I have been to a lot of scientific presentations. So many in fact, that I’m scared to try and work out how many, as I don’t want to know how much of my life has been spent staring at Powerpoint. Some have been amazing immersive experiences that have held my rapt attention. Others have used transition effects…

To try and increase the chances of seeing good presentations, I though I would jot down some suggestions for anyone preparing a scientific presentation.

Blue and Yellow.

Trying to read yellow text on a blue background is probably the most unpleasant experience I can imagine. It’s so horrifically hard I really can’t understand why people use it. For this article I did a little research and found that people seem to think the contrast difference makes it more readable. Well it doesn’t…. at least not measurably. The W3 foundation did a small scale study and it was the least popular of ALL the colour combinations tested… So stop it.

Yellow and blue slides

Animations

With every version of Powerpoint, animating things gets easier and easier. In fact, I’m pretty sure it’s the only feature that actually improves with each version. As it gets easier, the competence required to animate some things gets lower and lower. The result – zooming boxes firing across the slides in weird spiral paths. With star trails!

What I think people are going for is something to really highlight their content and make it more memorable. What they are actually saying is “Look – it’s like 90s clip art but it moves!”. Unless you have a really, really, really good reason (e.g. someone kidnapped your cat) keep them small and unobtrusive. You’re presenting research – not directing the latest Pixar movie.

ALL THE CONTENT

Okay, I’m sure your research is great. In fact, that’s the entire point of doing a presentation – to tell people how great it is. But stay focused. If you have a 15min presentation slot and have 30+ slides, you’ve gone wrong – something that might be obvious from the audience groan when they see your slide count. I have actually heard that happen – 40min talk, 30mins in, the presenter says ‘Oh, I better speed up, I’ve still got 40 slides to get through’… Alternatively, you might feel tempted to put more on each slide – which is going to leave most people craning forward to read it, and then confused when you only give them 1 minute to read ~200 words of text and 3 graphs.

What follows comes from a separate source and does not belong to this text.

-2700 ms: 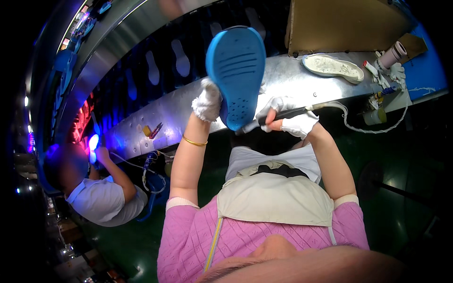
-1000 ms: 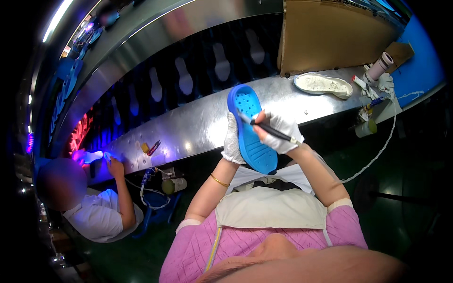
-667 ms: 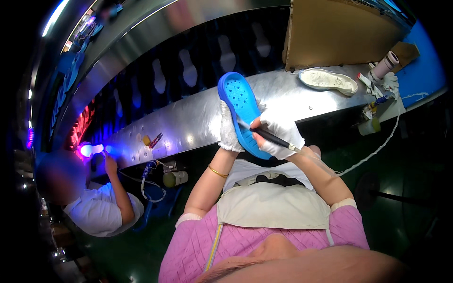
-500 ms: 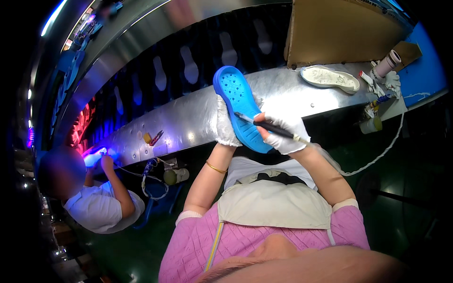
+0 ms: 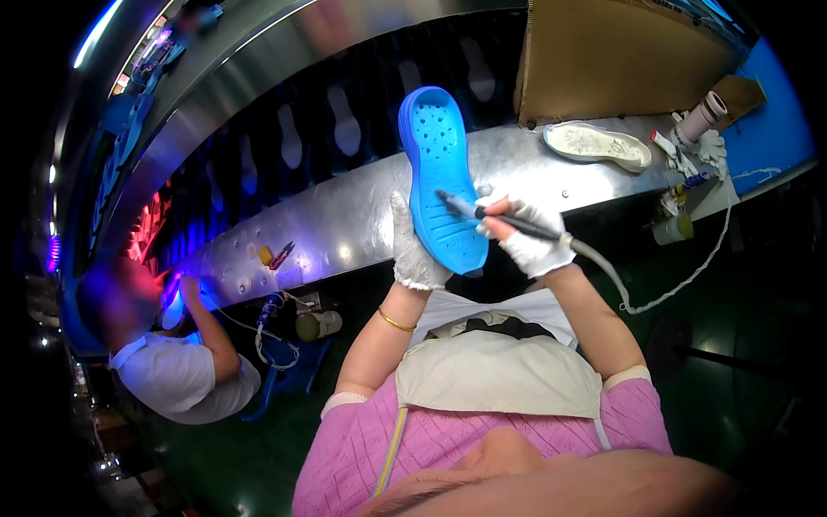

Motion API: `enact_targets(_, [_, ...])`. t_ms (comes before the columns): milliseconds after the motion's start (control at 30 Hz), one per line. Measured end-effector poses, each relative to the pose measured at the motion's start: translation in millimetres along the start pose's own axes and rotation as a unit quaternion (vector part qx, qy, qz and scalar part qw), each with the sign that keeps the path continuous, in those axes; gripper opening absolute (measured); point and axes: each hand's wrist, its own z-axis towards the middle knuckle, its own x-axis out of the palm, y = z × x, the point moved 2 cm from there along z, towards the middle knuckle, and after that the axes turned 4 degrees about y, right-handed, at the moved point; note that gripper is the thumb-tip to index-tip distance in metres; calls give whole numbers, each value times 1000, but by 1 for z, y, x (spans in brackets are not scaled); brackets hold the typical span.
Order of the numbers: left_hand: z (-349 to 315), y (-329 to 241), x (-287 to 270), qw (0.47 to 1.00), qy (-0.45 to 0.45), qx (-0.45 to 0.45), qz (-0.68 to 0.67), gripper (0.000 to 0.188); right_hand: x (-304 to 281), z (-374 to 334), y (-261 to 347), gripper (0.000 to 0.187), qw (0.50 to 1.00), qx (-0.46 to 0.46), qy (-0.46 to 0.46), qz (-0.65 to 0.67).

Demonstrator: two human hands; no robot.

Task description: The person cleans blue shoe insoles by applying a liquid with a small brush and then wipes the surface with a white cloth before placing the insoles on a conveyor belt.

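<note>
A blue shoe sole [image 5: 435,142] with a patch of small holes at its far end and grooves toward its near end is held over the metal ledge. My left hand [image 5: 416,250], in a white knit glove, grips it from the left side and beneath; some of those fingers are hidden behind it. My right hand [image 5: 532,237], in a white glove with bare fingertips, is closed round a dark-handled brush [image 5: 512,221] fed by a pale hose. The brush's bristles are at the sole's middle, just above the grooves.
Past the metal ledge [image 5: 336,215] runs a dark row of sole-shaped pads. On the ledge's right lie a white sole [image 5: 594,145] and a pink-white cylinder [image 5: 705,116], before a cardboard sheet [image 5: 629,69]. A co-worker [image 5: 172,362] sits at the left.
The sole has turned more upright and its far end has risen. The brush tip has moved a little right and nearer the middle of the sole. The co-worker's head has shifted slightly.
</note>
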Motion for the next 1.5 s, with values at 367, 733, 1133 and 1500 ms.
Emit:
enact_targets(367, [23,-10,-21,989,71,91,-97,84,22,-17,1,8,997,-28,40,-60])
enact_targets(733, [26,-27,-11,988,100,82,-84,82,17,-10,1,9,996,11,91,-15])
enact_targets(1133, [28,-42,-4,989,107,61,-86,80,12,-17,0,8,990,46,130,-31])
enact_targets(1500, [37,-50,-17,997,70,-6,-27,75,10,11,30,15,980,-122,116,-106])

You are giving a short presentation, not a lecture on either your life story or a day-by-day account of your research. Pick your core points and stick to them – and only them. Details and background are for follow-up questions and papers later.

The backup

This is partially a solution to the temptation to have all the content, but also just good planning. While it’s not yet happened to me, I have seen presenters asked some truly evil questions by their audience. In the main, audiences are pretty friendly as they all know what it’s like to stand up there and try to answer complex questions on the drosophila (this is such a terrible pun that I’m not even explaining it).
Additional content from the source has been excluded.